レーザービームの王子様
──それから、約4時間後。



《試合終了です。ご覧の通り、6対3で東都ウィングスが勝利しました》


「いえーいやったー!」



場内に流れたアナウンスを聞き、私はお隣りのご婦人……もとい松永さんと、ツインスティックでパコパコとハイタッチを交わす。

私から仕掛けたものだけど、松永さん自身も「うふふ」と笑いながら楽しげに応じてくれた。


……結果から言うと。

今回のウィングス対タイタンズ戦。このエキサイティングシートでの試合観戦を、私は思いっきり満喫していた。

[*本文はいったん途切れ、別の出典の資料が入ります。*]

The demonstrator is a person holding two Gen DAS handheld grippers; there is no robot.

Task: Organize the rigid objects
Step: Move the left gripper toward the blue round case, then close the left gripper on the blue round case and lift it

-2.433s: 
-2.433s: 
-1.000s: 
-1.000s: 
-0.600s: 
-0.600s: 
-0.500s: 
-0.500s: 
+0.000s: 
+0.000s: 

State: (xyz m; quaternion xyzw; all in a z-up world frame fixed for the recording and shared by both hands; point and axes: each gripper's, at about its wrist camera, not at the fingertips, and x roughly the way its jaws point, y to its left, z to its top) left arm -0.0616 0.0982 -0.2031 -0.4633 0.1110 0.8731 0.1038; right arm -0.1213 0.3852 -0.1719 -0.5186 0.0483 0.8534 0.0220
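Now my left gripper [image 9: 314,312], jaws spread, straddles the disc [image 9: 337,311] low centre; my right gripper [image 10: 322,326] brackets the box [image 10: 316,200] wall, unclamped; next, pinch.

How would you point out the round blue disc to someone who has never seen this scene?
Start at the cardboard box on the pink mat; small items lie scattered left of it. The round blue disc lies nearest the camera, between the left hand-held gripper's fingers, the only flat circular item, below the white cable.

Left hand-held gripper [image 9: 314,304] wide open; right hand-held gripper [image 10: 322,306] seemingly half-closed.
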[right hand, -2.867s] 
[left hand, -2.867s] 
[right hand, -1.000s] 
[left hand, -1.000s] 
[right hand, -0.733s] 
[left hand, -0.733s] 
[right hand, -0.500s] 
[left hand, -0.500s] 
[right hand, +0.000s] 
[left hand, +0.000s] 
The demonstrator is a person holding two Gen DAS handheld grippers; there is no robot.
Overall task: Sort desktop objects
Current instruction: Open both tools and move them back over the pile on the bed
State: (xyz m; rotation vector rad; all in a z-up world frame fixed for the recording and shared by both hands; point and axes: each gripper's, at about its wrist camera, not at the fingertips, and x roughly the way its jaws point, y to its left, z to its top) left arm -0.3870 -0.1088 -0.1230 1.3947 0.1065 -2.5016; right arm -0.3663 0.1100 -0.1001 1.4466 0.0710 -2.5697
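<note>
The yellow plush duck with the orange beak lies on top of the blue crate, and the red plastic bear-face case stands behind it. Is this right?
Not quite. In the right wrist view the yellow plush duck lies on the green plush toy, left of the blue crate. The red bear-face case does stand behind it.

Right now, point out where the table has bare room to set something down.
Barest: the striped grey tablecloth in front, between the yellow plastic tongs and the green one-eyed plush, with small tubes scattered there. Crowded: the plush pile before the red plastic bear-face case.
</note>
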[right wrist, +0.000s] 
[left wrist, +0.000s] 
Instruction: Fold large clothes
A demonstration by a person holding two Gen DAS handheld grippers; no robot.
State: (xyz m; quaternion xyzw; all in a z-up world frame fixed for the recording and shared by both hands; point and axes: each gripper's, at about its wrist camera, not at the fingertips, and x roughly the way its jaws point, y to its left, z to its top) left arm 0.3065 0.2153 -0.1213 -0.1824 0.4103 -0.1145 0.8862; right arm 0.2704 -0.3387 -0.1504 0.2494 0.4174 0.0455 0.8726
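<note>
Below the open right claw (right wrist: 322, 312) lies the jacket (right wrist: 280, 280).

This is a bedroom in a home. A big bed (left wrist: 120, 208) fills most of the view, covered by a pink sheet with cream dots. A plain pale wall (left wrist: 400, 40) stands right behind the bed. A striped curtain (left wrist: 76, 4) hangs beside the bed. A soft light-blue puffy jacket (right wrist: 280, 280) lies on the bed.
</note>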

試合前は『ファンでもないのに感情移入できるかな』、なんて斜に構えていたけどところがどっこい。

まわりを固めるウィングスファンたちの熱気にあてられたのか、ウィングスの先発ピッチャーが三振を取れば歓声を上げ、相手ピッチャーの危険なデッドボールにはブーイングし、ウィングス野手がファインプレーをすれば松永さんときゃあきゃあ言いながらハイタッチ。

試合が終わった今は、気付けばまわりと同じようにウィングスのチャンステーマを歌えるまでに染まってしまっていた。



「ああ~勝ってよかったわー! ここ最近、私たちがドームで観る試合は負け続きでねー」

「ふふふ、今日はバッチリでしたね!」



横にいる旦那さんと顔を見合わせ苦笑する松永さんに、私はぐっと右のこぶしを握ってみせる。

ああ、素直におもしろかった。

ウィングスが1点ビハインド、つまり1点負け越した状態で迎えた6回裏、なんと逆転の3ランホームランが飛び出して。

その後も胸が熱くなるプレーを繰り広げながら点差を広げ、見事ウィングスが勝利したのだ。